CHAPTER 47 -- Appointment of Mun'im Khan Khan-Khanan to Kabul and what followed thereon.

    [[295]] It was the custom in India for the rulers to take sums from the people who came to sacred spots to worship, proportionate to their rank and wealth. This (worship) was called Karma. The shahinshah in his wisdom and tolerance remitted all these taxes which amounted to crores [=tens of millions]. He looked upon such grasping of property as blameable and issued orders forbidding the levy thereof throughout his dominions. In former times, from the unworthiness of some, and from cupidity and bigotry, men showed such an evil desire towards the worshippers of God.
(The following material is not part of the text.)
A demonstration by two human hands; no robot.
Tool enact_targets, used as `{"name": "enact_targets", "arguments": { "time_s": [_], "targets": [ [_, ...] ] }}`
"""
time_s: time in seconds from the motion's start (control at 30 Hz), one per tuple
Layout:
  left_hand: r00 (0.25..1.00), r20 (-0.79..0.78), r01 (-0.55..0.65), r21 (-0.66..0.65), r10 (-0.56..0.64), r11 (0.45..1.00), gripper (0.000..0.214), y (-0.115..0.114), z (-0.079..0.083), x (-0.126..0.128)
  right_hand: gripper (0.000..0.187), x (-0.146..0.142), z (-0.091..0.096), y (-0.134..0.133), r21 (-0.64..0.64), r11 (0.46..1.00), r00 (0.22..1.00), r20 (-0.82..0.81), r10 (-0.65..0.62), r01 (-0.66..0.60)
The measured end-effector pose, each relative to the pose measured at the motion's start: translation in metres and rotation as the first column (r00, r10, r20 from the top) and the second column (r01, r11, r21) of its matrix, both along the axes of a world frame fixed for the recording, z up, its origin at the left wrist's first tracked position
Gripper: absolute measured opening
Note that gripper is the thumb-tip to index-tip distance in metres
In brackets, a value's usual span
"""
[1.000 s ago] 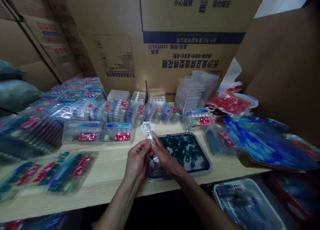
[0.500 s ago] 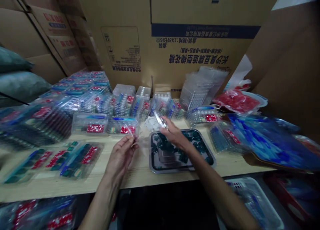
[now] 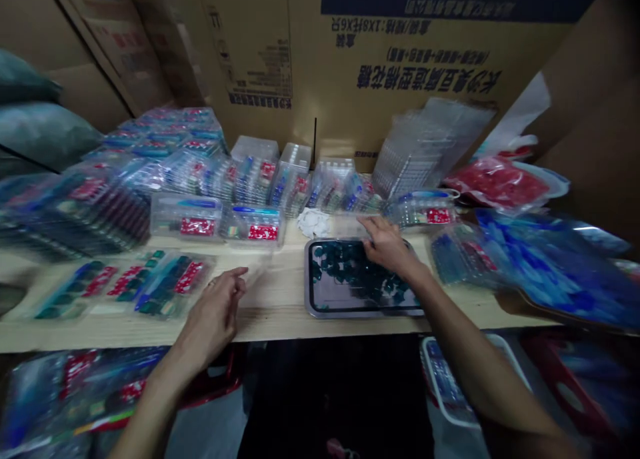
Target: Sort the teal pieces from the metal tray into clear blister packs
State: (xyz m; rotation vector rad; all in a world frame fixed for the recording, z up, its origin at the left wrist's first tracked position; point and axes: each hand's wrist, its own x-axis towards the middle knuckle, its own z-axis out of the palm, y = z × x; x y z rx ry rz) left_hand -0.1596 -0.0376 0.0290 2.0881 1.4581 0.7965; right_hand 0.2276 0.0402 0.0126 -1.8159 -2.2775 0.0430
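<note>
My left hand (image 3: 215, 309) is over the table front, left of the middle. Its fingers are closed in a pinch, with a faint, blurred clear plastic piece (image 3: 257, 269) at their tips. My right hand (image 3: 387, 246) reaches over a shallow dark tray (image 3: 314, 310) that holds several dark green pieces (image 3: 333, 259). Its fingers are bent around the edge of another see-through plastic piece (image 3: 345, 225), smeared by motion. Just behind the tray lies a white crumpled heap (image 3: 313, 222). Left of my left hand are filled clear packs (image 3: 170, 282) with red spotted and dark green contents.
Stacked clear packs (image 3: 113, 199) crowd the left and back of the table (image 3: 280, 306). A stack of clear trays (image 3: 425, 149) leans against a large carton (image 3: 330, 79). At right are a red bag (image 3: 500, 182) and a box of blue items (image 3: 555, 266). Bins (image 3: 450, 386) stand below.
The view has tilted down and shifted. My left hand has moved left and drawn back, its fingers still pinched. My right hand has moved right, now over the tray's far right part.
</note>
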Motion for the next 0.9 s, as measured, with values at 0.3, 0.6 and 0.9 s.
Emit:
{"name": "enact_targets", "arguments": {
  "time_s": [0.3, 0.6, 0.9],
  "targets": [
    [0.821, -0.565, -0.042, 0.073, 0.076, 0.996, 0.023, -0.003, -0.058, 0.042, 0.047, -0.077, -0.011, -0.048, -0.117, 0.989, 0.996, -0.012, 0.091, -0.092],
    [0.975, -0.017, -0.219, 0.104, 0.222, 0.970, 0.027, 0.007, -0.048, 0.104, 0.024, -0.086, -0.025, -0.038, -0.068, 0.998, 0.982, -0.189, -0.013, 0.000],
    [0.472, 0.757, 0.258, -0.608, 0.452, 0.751, 0.047, 0.029, -0.024, 0.141, 0.037, -0.096, -0.015, -0.060, 0.004, 0.993, 0.859, -0.500, 0.107, -0.122]
  ]
}}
H. M. often said that although the folly of a sect might be clear, yet as they had no conviction that they were on the wrong path, to demand money from them, and to put a stumbling-block in the way of what they had made a means of approach to the sublime threshold of Unity and considered as the worship of the Creator, was disapproved by the discriminating intellect and was a mark of not doing the will of God.

    When he had turned away his mind from hunting he resolved to make the journey of eighteen kos [=35-40 miles] on foot, and to arrive in one day at the capital [Agra]. He and some select attendants put the foot of courage on the road, [nine names] and others being of the party. But among these, none except [three] were able to keep pace with him.